--- EXERCISE INSTRUCTIONS ---
Take each line of the entries below that contains "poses" and copy it.

^^^^^^^^^^^^^^^^

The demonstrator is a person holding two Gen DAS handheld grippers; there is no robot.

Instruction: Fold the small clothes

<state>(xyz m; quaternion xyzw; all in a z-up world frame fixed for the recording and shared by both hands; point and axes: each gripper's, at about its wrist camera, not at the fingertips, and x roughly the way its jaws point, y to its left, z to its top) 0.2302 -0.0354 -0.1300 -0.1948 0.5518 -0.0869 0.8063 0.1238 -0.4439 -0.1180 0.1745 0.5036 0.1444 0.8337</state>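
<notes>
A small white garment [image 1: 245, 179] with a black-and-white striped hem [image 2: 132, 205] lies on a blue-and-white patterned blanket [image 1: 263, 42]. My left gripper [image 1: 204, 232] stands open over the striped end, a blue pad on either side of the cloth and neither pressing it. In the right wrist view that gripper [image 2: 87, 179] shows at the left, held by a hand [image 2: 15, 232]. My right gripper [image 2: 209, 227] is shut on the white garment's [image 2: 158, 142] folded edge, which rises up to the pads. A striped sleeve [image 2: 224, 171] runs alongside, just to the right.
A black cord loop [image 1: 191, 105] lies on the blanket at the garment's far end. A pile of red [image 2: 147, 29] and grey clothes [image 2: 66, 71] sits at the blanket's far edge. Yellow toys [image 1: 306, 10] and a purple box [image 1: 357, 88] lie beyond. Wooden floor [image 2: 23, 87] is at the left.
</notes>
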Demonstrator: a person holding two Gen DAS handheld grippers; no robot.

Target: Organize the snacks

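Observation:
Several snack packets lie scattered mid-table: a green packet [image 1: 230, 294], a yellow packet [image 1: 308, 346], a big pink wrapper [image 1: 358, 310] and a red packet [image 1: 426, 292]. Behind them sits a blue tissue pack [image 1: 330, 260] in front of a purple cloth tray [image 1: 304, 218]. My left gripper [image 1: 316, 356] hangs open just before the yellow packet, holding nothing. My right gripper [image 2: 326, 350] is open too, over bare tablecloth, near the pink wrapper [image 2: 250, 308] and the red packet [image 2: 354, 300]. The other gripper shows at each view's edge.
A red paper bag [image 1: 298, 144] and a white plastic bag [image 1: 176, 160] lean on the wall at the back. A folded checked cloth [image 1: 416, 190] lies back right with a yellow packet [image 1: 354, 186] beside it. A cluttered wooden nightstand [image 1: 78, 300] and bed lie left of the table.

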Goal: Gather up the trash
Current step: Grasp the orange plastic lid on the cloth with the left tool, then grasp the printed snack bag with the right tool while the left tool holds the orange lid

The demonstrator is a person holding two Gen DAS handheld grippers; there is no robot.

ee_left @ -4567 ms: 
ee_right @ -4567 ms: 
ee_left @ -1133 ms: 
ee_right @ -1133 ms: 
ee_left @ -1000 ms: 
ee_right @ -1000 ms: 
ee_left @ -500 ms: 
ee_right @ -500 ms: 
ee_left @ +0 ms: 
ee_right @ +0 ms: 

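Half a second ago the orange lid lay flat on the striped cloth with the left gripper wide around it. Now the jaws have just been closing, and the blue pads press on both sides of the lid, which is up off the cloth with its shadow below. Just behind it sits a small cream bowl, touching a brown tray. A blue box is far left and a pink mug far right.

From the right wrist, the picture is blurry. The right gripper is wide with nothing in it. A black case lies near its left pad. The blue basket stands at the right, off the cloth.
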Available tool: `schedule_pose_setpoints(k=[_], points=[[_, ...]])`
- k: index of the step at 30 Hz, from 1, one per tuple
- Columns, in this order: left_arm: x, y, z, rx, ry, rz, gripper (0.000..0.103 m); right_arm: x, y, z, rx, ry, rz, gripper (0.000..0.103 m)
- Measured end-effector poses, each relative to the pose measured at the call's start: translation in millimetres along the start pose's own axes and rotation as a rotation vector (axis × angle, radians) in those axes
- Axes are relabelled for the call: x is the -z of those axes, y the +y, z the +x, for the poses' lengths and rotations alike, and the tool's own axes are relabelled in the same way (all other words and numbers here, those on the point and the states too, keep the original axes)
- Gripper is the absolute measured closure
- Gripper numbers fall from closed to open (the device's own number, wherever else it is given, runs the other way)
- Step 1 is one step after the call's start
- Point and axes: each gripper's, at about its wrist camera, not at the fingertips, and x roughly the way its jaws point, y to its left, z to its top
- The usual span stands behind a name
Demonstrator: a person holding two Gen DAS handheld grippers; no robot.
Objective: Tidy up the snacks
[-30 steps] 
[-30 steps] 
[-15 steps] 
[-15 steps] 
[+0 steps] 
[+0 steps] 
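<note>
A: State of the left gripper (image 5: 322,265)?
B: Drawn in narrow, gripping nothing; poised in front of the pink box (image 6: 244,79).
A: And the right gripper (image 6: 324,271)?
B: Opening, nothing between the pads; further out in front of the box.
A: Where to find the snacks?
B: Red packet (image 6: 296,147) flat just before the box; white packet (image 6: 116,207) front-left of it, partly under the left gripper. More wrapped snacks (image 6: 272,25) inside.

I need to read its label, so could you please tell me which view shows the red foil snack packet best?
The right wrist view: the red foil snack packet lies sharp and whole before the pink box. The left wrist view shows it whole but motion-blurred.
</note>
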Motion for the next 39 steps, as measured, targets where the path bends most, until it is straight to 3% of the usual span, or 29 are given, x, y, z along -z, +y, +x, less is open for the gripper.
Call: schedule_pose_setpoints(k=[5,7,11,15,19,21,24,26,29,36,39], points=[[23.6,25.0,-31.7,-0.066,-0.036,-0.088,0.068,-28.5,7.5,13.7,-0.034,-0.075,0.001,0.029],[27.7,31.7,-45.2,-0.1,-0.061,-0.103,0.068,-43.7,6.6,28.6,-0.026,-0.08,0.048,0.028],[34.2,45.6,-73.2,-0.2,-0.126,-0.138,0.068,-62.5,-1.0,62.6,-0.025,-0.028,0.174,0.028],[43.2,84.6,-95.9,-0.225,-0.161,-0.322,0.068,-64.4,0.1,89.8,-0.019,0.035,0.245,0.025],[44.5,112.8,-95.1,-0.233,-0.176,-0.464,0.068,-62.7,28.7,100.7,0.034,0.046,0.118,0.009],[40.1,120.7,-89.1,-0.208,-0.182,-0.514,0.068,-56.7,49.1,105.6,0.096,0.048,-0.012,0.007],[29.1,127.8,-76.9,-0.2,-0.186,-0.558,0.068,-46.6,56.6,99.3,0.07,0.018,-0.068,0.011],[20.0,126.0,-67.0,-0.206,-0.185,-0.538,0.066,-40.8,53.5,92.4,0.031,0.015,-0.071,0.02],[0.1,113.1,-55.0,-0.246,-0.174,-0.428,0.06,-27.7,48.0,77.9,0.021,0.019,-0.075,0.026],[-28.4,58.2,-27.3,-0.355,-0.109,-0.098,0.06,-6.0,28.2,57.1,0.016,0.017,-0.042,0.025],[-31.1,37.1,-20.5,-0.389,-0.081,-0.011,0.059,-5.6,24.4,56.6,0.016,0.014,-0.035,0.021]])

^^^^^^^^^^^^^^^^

--- EXPECTED ANSWER ---
- Measured end-effector poses, each relative to the pose measured at the call's start: translation in millimetres along the start pose's own axes and rotation as a rotation vector (axis × angle, radians) in those axes
- Axes are relabelled for the call: x is the -z of those axes, y the +y, z the +x, for the poses' lengths and rotations alike, and the tool's own axes are relabelled in the same way (all other words and numbers here, those on the point and the states too, keep the original axes)

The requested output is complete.